WORK ITEM:
Look below for the line holding "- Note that" and the line holding "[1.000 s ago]". Transcribe exactly those lines and all lines between them, nothing more.

########

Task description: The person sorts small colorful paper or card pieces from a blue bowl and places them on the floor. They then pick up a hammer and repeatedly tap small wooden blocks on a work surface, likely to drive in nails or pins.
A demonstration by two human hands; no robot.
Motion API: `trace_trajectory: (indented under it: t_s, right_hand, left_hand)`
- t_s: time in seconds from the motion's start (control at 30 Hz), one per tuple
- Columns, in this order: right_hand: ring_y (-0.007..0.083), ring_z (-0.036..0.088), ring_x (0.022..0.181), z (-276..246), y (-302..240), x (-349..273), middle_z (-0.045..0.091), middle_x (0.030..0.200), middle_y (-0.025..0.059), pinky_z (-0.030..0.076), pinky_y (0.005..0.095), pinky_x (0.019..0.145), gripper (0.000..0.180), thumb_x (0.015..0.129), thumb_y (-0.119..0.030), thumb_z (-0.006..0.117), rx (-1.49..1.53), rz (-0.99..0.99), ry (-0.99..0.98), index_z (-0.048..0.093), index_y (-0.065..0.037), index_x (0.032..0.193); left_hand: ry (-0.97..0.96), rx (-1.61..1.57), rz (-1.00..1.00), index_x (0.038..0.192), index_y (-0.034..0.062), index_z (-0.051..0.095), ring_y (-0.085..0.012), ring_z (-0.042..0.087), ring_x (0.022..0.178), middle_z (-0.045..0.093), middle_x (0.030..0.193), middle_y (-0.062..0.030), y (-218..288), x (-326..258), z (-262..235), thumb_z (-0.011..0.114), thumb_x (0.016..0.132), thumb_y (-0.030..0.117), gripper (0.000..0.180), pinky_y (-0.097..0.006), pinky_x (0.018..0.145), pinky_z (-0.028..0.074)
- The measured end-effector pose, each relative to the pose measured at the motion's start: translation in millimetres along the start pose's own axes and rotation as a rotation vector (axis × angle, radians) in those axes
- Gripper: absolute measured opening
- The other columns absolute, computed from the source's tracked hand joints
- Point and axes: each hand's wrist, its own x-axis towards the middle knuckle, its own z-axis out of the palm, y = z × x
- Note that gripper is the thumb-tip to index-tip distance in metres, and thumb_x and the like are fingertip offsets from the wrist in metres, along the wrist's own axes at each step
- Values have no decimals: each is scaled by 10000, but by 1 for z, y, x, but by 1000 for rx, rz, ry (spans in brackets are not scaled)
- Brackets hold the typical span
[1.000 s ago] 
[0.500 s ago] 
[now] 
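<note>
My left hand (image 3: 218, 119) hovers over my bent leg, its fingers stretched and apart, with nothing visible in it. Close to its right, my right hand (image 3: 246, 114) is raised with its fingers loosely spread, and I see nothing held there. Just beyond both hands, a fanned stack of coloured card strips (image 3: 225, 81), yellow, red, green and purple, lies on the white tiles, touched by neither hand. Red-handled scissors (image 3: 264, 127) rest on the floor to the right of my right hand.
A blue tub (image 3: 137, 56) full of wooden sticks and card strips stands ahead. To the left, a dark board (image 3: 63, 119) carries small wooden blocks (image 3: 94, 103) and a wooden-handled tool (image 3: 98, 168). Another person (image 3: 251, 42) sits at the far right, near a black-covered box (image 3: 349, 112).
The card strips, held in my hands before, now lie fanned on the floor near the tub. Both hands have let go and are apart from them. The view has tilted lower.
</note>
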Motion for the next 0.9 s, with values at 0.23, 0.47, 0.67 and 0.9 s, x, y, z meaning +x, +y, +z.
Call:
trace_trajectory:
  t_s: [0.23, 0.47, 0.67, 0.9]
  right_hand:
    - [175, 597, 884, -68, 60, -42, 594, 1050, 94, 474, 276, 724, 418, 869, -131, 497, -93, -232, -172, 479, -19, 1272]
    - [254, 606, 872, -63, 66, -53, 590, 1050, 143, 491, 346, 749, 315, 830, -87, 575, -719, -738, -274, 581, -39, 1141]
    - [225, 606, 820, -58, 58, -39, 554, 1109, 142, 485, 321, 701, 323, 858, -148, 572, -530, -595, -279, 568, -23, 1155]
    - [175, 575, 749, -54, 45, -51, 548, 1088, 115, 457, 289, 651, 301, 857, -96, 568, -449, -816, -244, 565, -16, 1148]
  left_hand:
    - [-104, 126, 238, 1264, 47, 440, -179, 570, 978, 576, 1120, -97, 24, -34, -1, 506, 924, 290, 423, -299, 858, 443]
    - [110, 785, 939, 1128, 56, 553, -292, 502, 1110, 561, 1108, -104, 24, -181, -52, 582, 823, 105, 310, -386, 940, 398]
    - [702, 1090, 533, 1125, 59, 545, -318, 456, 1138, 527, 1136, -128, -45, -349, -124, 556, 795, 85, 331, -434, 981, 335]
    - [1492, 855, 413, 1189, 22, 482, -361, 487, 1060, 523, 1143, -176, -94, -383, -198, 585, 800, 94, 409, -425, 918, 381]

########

EXPECTED ANSWER:
- Note that gripper is the thumb-tip to index-tip distance in metres, and thumb_x and the like are fingertip offsets from the wrist in metres, along the wrist's own axes at each step
- Values have no decimals: each is scaled by 10000, but by 1 for z, y, x, but by 1000 for rx, rz, ry (spans in brackets are not scaled)
- Brackets hold the typical span
[1.000 s ago] 

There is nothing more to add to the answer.